20 июля, как раз в день праздника мира, мы стали грузиться на транспорт «Холсатия», стоявший в Либавском порту, чтобы ехать сражаться с большевиками на Северо-Западном фронте. Пехота наша уже уехала. О ней мы получали самые разноречивые известия. Некоторые говорили, что пароход-транспорт «Принцесса Маргарита» наскочил на мину, другие же рассказывали о благополучном прибытии его к месту назначения, в Северо-Западную армию, и что наши уже имели несколько ударных боев с большевиками. Но те и другие в одинаковой мере ругали англичан – виновников нашего отъезда. Ругали не потому, что не хотели воевать, нет, – каждый понимал, что он записался в отряд не для несения гарнизонной службы, а для борьбы с большевиками. Были возмущены тем подлогом, который совершили англичане, чтобы выжить нас возможно скорее из Либавы, ибо, очевидно, они боялись, как бы мы не пошли на соединение с немцами в Митаву. В один прекрасный день, после чтения приказа, нам стало известно, что английской миссией в Либаве получена телеграмма от генерала Юденича с приказом немедленно выехать нашему отряду на Северо-Западный фронт. В действительности никакой телеграммы получено не было, тем более что Юденич еще не принял командования над Северо-Западной армией, а тем паче над нами. К сожалению, в это время ни князя Айвена, ни капитана Дыдорова – фактического начальника отряда – не было в Либаве. Этим-то и воспользовались англичане, заручившись согласием полковника Канепа, за что последний по приезде в Северо-Западную армию получил (за соучастие) генерал-майора. Ехать нам не хотелось, ибо все мечтали о соединении с отрядом Келлера и ландесвером, чтобы двинуться сообща на Москву. В особенности ехать не хотелось после рассказов командира нашей роты, капитана Эшольца, и других офицеров, которые едва унесли ноги из-под Пскова при разгроме большевиками Северной армии в 1918 году. Говорили они о странных порядках с В. армии (из Северной армии образовалась после переформирования Северо-Западная армия), о том, что солдаты в ней ходят босиком и в рванье, вместо одежды. Много они говорили, да простит им Бог прегрешения вольные и невольные. Англичане крупно волновались, отправляя пехоту, боясь, что приедут из Митавы князь и Дыдоров; поэтому отправка пехоты была скорее похожа на поспешное отступление, чем на отъезд на фронт.

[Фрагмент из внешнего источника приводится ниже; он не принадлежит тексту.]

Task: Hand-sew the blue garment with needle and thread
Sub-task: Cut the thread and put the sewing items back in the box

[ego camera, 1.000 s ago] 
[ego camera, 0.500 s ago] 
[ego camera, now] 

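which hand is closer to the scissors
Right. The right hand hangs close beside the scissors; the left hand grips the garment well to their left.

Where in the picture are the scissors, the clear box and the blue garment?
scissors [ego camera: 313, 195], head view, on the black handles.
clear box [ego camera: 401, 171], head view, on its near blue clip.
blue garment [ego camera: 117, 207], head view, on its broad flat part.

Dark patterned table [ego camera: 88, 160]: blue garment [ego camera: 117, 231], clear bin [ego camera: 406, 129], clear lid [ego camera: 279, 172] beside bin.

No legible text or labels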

Дело происходило ночью. Около коммерческого училища, где мы стояли, горят факелы, при свете которых происходит отправка. Солдаты бегают к подводам, стоявшим рядом с училищем, выносят патроны, быстро укладывают, покрывают сверху брезентами и, не дожидаясь следующих, уезжают к транспорту. Ночью же транспорт вышел в море. Из нашего отряда осталась только батарея, стрелковый дивизион и пулеметная рота. Англичане требовали и нашего отъезда, а за неимением места на пароходе предлагали погрузиться только с пулеметами, оставив двуколки и лошадей до следующего транспорта. Наше начальство не согласилось, сославшись на то, что без лошадей и двуколок мы не сможем принести никакой пользы. На другой день приехал из Митавы капитан Дыдоров и узнал об отъезде пехоты. Но было уже поздно. Сейчас же запросили князя в Митаву: что предпринять? Князь ответил: «Ввиду того что большая часть отряда уже уехала, то остается только одно: как можно скорее соединиться с нею». Недели через полторы пришел из Германии транспорт «Холсатия» с латвийскими военнопленными. На этом-то пароходе мы и поехали.
Фронт
Лес идет до самой деревни Килли. Это фронт. Вчера Килли взяли большевики. Утром наши отбили обратно. Утренняя пулеметная стрельба – это и был бой. Пред деревней при выезде из леса лежат убитые лошади.